Patients need to exert the same kind of pressures on doctors that insurance companies do. You have to say, "I need this, and I can't help that you've scheduled a patient every six minutes. This doesn't work for me."

Doctors do it because the pressure from the insurers is real. They are like our bosses, and they think we should see a patient every six minutes. But patients have got to apply pressure in the other direction. I think that ultimately insurance companies will see that a doctor's time, no matter how expensive it is, is way more useful than even the cheapest blood test, the cheapest scan, or the cheapest surgery. I hope they'll start to see that sooner rather than later. Doctors order many of these tests simply because they're under such time constraints, and they don't have time to listen to the patient and think about it. So they just decide to see what the test reveals and deal with it later.

Patients are the ones who suffer.

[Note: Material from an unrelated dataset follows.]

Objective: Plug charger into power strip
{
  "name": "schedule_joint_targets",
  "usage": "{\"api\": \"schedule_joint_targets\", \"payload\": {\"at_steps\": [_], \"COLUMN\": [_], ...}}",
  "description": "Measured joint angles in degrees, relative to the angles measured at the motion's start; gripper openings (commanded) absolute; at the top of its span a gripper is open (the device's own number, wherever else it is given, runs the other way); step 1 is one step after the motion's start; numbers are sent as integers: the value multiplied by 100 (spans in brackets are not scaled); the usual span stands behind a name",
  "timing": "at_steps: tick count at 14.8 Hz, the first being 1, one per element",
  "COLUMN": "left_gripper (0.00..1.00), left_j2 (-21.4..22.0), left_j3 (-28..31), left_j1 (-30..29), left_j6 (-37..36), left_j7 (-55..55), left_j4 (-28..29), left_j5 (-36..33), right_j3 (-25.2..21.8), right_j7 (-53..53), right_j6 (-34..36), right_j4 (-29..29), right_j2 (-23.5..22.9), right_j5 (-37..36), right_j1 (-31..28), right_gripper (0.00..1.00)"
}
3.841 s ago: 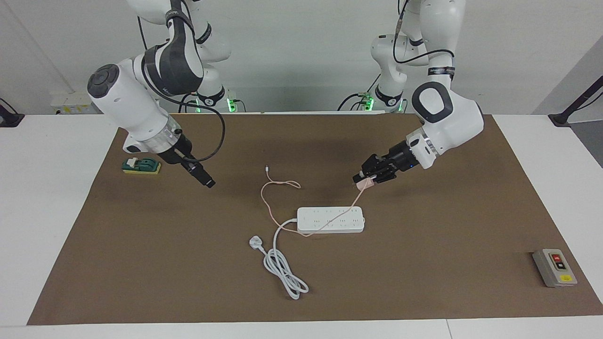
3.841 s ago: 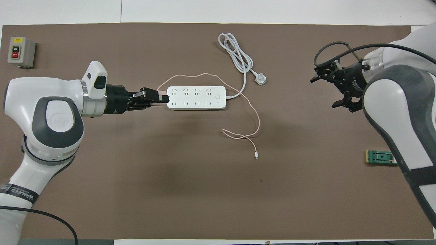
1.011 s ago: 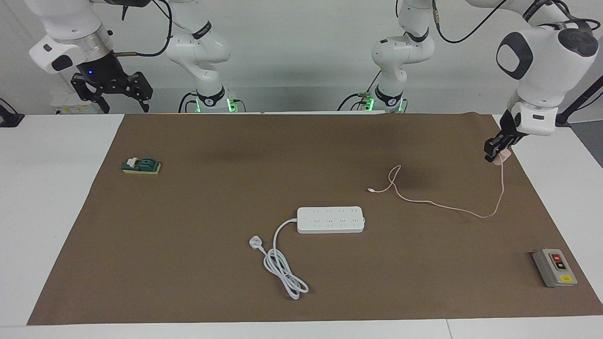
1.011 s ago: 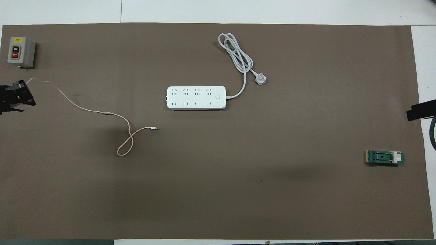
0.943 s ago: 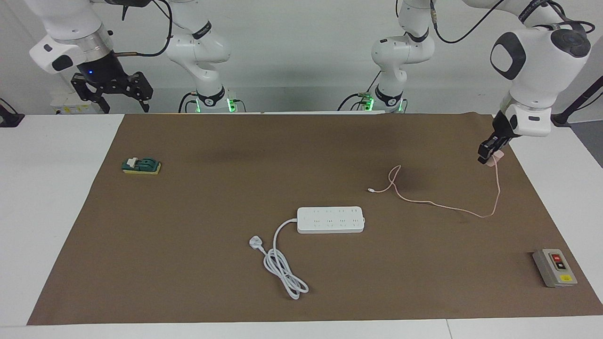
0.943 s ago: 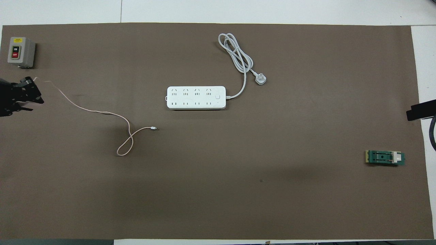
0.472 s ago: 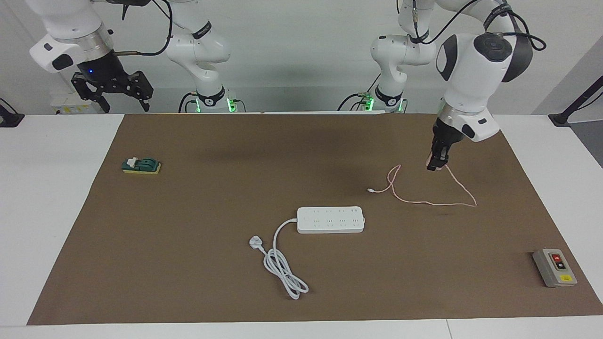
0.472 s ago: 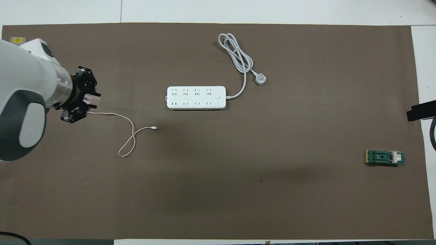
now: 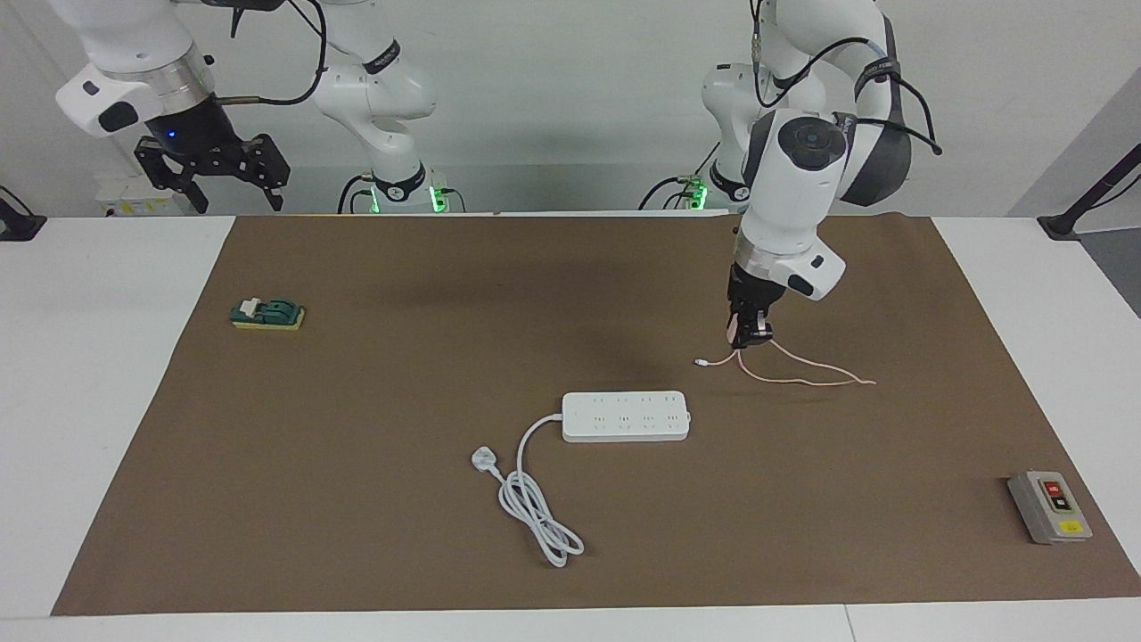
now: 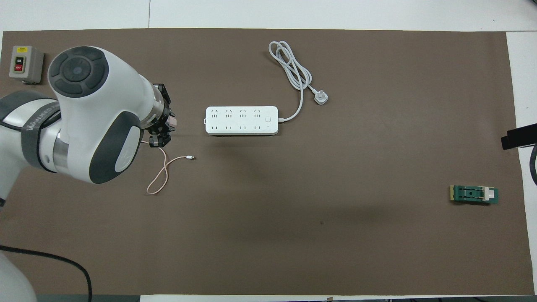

Doctors need to have enough time to listen to their patients and hear what they have to say. There's no other way to get that information except by talking. Only the patients can say how they feel, what hurts, what makes it worse and what makes it better. Those are really fundamental questions that we as doctors ask, and there's no test for that! It's been shown in many studies that 80 percent of the time a diagnosis is made based on the patient's story.

The bottom line is that you need to find a doctor who will give you the time you need. And if that means voting with your feet and finding a different doctor, then that's what you have to do.